→ **PROBLEM DETAILS**: Provide the records once more, identical to the original.

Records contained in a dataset
━━━
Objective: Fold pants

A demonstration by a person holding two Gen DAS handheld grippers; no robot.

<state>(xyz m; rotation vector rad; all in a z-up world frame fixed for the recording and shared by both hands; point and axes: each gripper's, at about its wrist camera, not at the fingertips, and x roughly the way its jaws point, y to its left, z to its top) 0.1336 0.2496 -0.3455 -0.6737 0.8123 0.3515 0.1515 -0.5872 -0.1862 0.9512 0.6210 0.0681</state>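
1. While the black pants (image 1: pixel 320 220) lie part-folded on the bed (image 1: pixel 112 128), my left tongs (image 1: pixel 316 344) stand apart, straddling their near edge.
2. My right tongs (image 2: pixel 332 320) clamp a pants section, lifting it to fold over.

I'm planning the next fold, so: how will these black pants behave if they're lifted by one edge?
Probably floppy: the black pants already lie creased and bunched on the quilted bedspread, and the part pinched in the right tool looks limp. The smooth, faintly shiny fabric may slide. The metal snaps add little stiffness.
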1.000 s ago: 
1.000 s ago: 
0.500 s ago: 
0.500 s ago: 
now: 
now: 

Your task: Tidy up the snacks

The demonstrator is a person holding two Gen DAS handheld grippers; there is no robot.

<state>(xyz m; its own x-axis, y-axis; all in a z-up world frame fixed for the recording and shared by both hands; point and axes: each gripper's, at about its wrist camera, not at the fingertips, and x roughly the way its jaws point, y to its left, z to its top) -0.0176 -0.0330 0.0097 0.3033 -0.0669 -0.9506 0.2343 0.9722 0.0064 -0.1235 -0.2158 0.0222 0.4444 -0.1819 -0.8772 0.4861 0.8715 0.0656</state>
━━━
→ **COMPLETED TASK**:
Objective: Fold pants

A demonstration by a person holding two Gen DAS handheld grippers; no robot.

<state>(xyz m; rotation vector rad; all in a z-up world frame fixed for the recording and shared by both hands; point and axes: each gripper's, at about its wrist camera, not at the fingertips, and x roughly the way its jaws point, y to its left, z to its top) 0.1336 0.2496 -0.3455 -0.6737 0.8123 0.3515 0.1515 -0.5872 -0.1862 0.9512 0.6210 0.0681</state>
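1. While the black pants (image 1: pixel 320 220) lie part-folded on the bed (image 1: pixel 112 128), my left tongs (image 1: pixel 316 344) stand apart, straddling their near edge.
2. My right tongs (image 2: pixel 332 320) clamp a pants section, lifting it to fold over.

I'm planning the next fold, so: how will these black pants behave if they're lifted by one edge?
Probably floppy: the black pants already lie creased and bunched on the quilted bedspread, and the part pinched in the right tool looks limp. The smooth, faintly shiny fabric may slide. The metal snaps add little stiffness.
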1.000 s ago: 
1.000 s ago: 
0.500 s ago: 
0.500 s ago: 
now: 
now: 

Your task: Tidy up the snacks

The demonstrator is a person holding two Gen DAS handheld grippers; there is no robot.

<state>(xyz m; its own x-axis, y-axis; all in a z-up world frame fixed for the recording and shared by both hands; point and axes: each gripper's, at about its wrist camera, not at the fingertips, and x roughly the way its jaws point, y to its left, z to its top) -0.0176 -0.0330 0.0097 0.3033 -0.0669 -0.9506 0.2343 0.9722 0.0064 -0.1235 -0.2158 0.0222 0.4444 -0.1819 -0.8772 0.4861 0.8715 0.0656</state>

What was produced is the complete output.